• **To do**: Identify all lines below that hold "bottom" and collect them.

Segment Start: Dataset entries

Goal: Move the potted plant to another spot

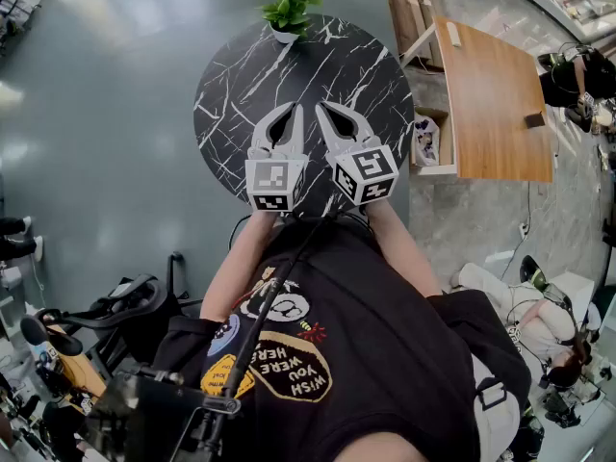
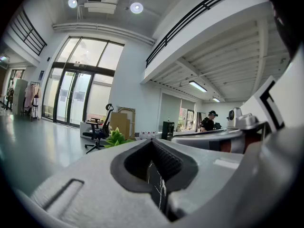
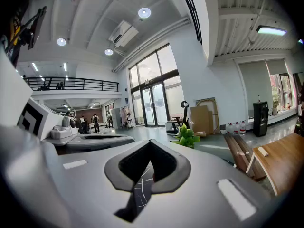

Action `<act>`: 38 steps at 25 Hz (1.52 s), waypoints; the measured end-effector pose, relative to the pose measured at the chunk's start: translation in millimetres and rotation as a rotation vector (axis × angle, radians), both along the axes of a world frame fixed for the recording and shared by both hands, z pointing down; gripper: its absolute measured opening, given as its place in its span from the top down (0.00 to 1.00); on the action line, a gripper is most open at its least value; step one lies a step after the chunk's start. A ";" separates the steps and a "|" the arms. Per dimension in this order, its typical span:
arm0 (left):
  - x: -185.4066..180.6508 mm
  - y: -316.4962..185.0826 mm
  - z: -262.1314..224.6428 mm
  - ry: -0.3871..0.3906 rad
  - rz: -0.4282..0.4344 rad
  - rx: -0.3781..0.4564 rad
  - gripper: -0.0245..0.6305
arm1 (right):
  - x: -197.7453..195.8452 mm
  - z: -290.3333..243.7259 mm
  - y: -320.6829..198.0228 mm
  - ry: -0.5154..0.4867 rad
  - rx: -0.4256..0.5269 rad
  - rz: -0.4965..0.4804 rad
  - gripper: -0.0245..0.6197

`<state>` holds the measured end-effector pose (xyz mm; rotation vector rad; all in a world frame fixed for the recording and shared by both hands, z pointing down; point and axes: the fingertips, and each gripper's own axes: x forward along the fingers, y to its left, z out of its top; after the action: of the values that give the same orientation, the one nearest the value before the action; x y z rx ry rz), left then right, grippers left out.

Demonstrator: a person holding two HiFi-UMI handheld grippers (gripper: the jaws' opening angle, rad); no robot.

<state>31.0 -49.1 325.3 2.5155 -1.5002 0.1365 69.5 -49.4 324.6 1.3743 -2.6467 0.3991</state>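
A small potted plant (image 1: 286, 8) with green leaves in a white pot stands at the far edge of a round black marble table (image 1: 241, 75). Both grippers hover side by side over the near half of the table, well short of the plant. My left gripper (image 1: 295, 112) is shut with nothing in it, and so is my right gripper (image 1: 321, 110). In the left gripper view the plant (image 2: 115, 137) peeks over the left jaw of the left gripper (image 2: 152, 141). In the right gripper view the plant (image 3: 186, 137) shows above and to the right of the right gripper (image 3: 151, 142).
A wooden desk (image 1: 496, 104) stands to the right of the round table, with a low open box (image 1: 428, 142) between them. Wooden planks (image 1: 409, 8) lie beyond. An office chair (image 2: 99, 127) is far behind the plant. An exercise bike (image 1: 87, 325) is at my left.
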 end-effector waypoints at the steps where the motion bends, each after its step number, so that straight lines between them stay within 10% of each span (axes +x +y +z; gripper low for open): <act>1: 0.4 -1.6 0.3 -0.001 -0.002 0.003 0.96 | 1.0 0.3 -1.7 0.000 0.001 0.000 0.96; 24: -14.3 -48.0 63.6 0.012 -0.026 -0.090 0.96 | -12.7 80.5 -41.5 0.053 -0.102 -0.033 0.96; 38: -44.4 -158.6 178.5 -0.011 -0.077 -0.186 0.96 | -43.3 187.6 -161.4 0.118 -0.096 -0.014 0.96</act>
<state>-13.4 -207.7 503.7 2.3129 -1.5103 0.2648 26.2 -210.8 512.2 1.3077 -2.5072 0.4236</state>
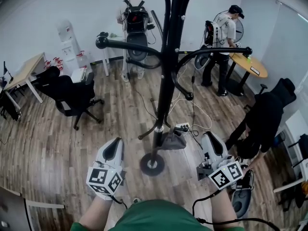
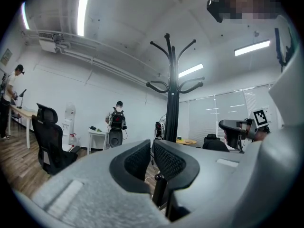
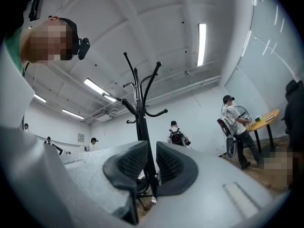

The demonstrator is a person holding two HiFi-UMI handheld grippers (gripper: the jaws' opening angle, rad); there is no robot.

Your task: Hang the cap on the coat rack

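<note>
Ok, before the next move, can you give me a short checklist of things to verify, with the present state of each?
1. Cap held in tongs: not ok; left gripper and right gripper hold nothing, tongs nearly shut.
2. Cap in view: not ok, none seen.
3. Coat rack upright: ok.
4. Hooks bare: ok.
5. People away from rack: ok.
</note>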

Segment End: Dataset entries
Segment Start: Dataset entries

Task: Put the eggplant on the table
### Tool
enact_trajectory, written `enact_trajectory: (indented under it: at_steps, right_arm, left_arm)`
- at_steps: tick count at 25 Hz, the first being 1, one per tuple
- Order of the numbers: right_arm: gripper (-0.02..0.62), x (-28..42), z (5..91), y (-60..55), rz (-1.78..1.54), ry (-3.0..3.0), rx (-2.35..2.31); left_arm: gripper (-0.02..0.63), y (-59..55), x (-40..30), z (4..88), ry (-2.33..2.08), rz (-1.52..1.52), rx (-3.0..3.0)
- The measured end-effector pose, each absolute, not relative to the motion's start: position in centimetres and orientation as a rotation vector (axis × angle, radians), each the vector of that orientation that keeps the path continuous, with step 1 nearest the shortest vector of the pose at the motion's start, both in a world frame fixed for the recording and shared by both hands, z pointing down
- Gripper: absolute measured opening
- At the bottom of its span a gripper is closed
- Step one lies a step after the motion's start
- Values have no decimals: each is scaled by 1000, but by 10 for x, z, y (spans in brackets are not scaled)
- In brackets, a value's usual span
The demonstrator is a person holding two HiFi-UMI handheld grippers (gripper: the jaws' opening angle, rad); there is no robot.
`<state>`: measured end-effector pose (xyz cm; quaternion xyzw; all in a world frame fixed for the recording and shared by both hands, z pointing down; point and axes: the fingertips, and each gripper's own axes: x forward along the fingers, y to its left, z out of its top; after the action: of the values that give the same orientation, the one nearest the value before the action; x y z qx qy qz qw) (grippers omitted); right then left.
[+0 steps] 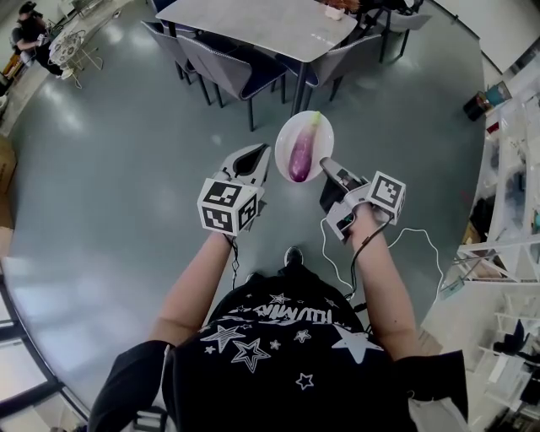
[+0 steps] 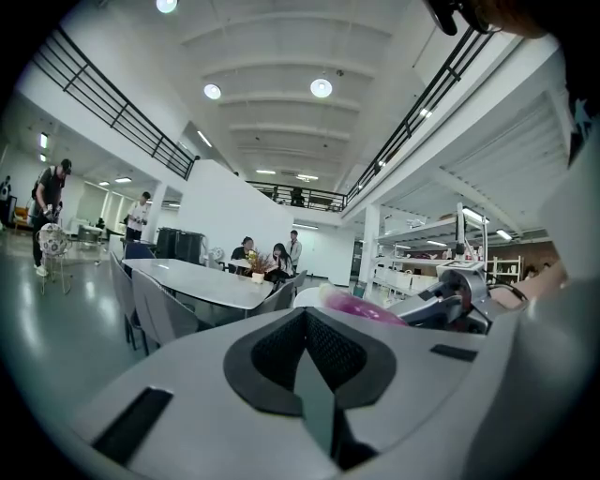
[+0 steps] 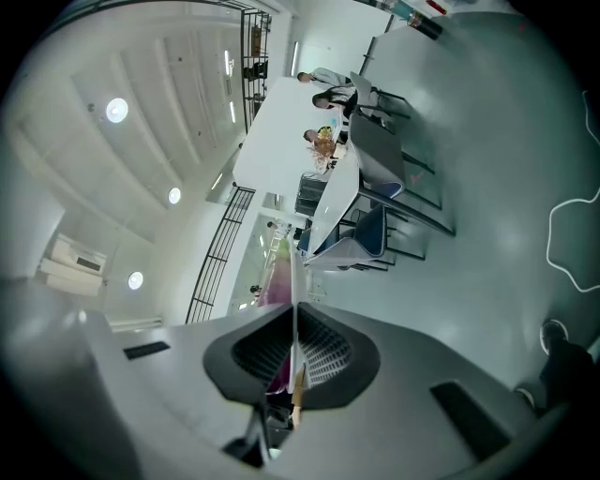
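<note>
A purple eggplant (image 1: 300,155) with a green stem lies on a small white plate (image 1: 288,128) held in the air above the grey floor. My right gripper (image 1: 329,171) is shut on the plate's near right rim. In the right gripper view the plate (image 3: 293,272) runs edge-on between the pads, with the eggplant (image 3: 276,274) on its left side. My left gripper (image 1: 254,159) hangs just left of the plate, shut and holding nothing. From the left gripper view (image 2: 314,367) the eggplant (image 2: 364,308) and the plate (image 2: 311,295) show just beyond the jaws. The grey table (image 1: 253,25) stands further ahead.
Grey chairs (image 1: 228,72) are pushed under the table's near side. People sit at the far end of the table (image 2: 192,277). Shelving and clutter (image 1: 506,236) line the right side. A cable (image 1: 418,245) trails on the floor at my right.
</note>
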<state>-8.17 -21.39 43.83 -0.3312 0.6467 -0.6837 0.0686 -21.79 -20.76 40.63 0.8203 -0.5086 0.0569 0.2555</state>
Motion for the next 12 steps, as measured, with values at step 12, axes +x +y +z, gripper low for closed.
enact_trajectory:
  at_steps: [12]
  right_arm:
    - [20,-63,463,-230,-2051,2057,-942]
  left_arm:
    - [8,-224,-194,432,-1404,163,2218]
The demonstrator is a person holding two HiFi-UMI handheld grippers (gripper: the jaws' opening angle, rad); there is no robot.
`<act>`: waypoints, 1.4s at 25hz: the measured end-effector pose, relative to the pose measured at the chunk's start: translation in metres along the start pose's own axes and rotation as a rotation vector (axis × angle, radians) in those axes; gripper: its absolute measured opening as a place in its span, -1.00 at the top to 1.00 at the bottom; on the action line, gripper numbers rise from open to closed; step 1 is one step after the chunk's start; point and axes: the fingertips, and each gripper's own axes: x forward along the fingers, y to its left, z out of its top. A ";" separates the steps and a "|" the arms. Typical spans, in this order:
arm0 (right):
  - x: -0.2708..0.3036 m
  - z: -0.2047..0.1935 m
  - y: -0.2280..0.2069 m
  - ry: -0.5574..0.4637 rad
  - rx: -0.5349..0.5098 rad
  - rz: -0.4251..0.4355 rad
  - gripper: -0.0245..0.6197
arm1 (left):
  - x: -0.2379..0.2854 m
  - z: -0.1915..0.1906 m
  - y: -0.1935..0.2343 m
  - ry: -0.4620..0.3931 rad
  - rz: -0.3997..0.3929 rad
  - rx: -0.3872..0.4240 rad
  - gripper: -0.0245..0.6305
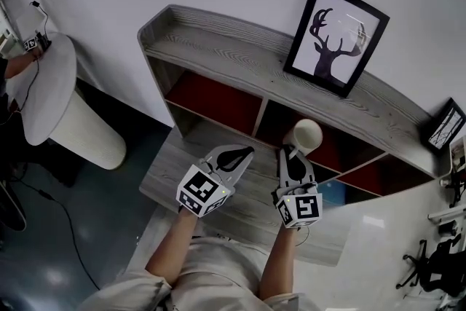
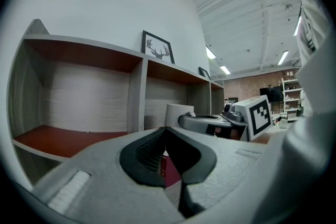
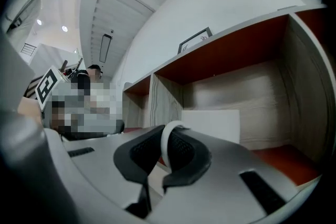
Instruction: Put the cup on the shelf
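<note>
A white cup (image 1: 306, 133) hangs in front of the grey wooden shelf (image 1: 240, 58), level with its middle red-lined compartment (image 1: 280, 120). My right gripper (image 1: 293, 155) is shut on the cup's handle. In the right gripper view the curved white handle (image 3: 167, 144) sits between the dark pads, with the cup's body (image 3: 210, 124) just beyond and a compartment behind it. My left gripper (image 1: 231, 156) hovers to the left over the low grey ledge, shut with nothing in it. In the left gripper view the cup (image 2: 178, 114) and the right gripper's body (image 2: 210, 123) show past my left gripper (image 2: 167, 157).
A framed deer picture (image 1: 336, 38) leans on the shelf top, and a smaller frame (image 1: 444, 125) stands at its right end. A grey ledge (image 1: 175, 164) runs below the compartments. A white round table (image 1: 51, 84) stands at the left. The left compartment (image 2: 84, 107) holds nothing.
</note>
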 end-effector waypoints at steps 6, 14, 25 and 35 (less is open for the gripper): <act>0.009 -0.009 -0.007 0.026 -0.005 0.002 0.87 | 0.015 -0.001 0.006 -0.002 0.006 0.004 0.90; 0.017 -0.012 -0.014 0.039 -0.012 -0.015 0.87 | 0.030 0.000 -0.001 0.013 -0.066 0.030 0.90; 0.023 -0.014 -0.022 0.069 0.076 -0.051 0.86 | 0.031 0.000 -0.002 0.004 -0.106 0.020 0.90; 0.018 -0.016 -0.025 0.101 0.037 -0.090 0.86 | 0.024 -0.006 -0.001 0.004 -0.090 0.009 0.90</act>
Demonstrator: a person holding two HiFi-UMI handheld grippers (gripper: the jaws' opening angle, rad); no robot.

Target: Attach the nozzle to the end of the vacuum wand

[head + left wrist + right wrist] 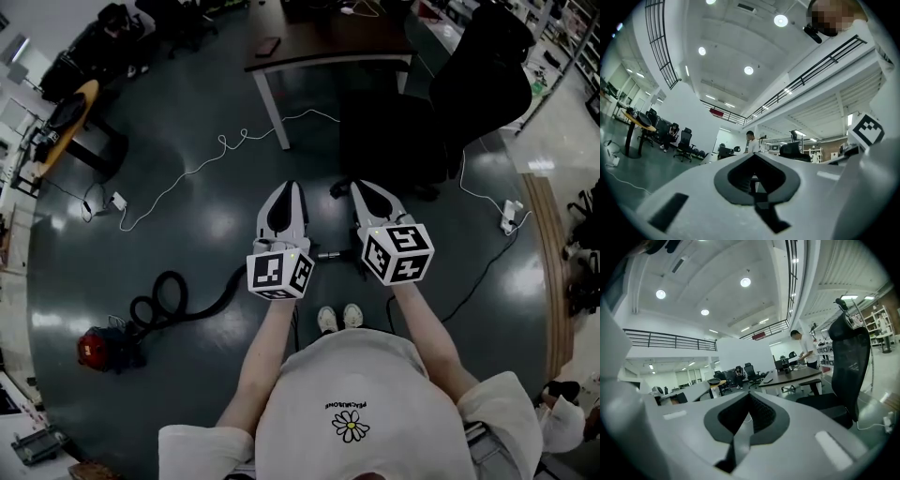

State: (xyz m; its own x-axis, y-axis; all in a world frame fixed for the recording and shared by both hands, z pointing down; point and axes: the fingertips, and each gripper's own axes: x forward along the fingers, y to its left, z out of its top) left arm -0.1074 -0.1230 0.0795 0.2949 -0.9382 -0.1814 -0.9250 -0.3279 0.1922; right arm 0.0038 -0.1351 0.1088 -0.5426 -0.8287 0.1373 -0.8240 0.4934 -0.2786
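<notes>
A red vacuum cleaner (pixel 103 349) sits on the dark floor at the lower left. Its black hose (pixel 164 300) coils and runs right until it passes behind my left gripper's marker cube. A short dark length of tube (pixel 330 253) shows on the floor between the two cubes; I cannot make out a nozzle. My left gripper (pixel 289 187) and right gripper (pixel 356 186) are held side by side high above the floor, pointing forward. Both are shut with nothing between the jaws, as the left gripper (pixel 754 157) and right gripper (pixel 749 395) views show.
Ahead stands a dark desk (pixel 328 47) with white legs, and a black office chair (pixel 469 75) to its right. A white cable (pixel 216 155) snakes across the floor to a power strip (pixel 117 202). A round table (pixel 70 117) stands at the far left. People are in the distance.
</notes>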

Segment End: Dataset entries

• **Exercise solution**:
- At the bottom of its span a gripper is closed
`<act>`: waypoints, 1.4s at 25hz: the measured end-effector pose, relative to the pose measured at the chunk's start: translation in metres along the start pose's own axes and rotation as a rotation vector (axis × angle, radians) in those axes; gripper: its absolute measured opening as a place in its span, -1.00 at the top to 1.00 at the bottom; on the action line, gripper numbers rise from open to closed; step 1 is one step after the chunk's start; point and axes: the fingertips, and each gripper's own axes: x forward along the fingers, y to its left, z out of its top. A ";" separates the steps and a "|" the arms. Typical spans, in this order:

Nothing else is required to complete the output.